= Walt's Puffer II =

Walt's Puffer II is an early American Altered drag racing car, built in Inkster, Michigan.

==History==
Walt’s Puffer II is a FIAT Topolino powered by a fuel injected 392 hemi, driven by Walt Knoch, Jr.

Construction of the car began in 1959. Using a 1939 Fiat body, it was built by Walt Knoch Sr., and a family friend, for Walt Jr. It originally had a Latham supercharger. It debuted at Detroit Dragway. It routinely turned in passes with 10 second e.t.s and speeds of 150 mph.

Knoch Jr. approached Ed Iskendarian and Stuart Hilborn for equipment to improve the 392's performance. After switching to Hilborn injection, Knoch set an A/Altered record pass at the 1959 Nationals, with a trap speed of 138.67 mph.

The car lost the Altereds title at the 1960 U.S. Nationals to the Oldsmobile-powered Ratican-Jackson-Stearns Fiat.

In 1961, the car's top was chopped, and it was dubbed Walt's Puffer II. It routinely turned in passes with 10 second e.t.s and speeds of 150 mph. It again lost to the Ratican-Jackson-Stearns Topolino at the 1961 Nationals.

The next year, the car won A/Altered at the NHRA U.S. Nationals, and only failed to face the Knochs' other car, the A/Roadster Walt's Puffer Too, for Junior Eliminator due to rain. When NHRA realigned divisions in 1963, it required Knoch to change the car's number to 385. He refused, and Wally Parks and Ed Eaton banned him. The car would not run again.

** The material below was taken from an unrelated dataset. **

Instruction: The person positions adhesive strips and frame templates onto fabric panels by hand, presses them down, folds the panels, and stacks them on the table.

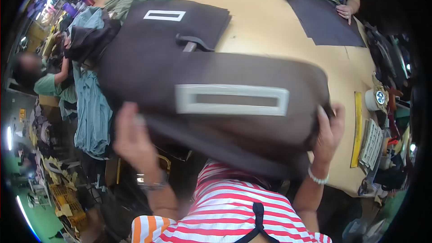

Walt's Puffer II was taken out of storage in 1999 and given a complete restoration by Knoch and Jerry Dotson.

==In popular culture==
AMT's Double Dragster model kit, a Chrysler-powered Topolino, was issued with the number 285 on the door, the number Walt's Puffer II wore.

== Sources ==
- Genat, Robert. "1939 Fiat Coupe Altered", written 21 April 21, 2010, at Hot Rod Magazine online. Retrieved May 22, 2017.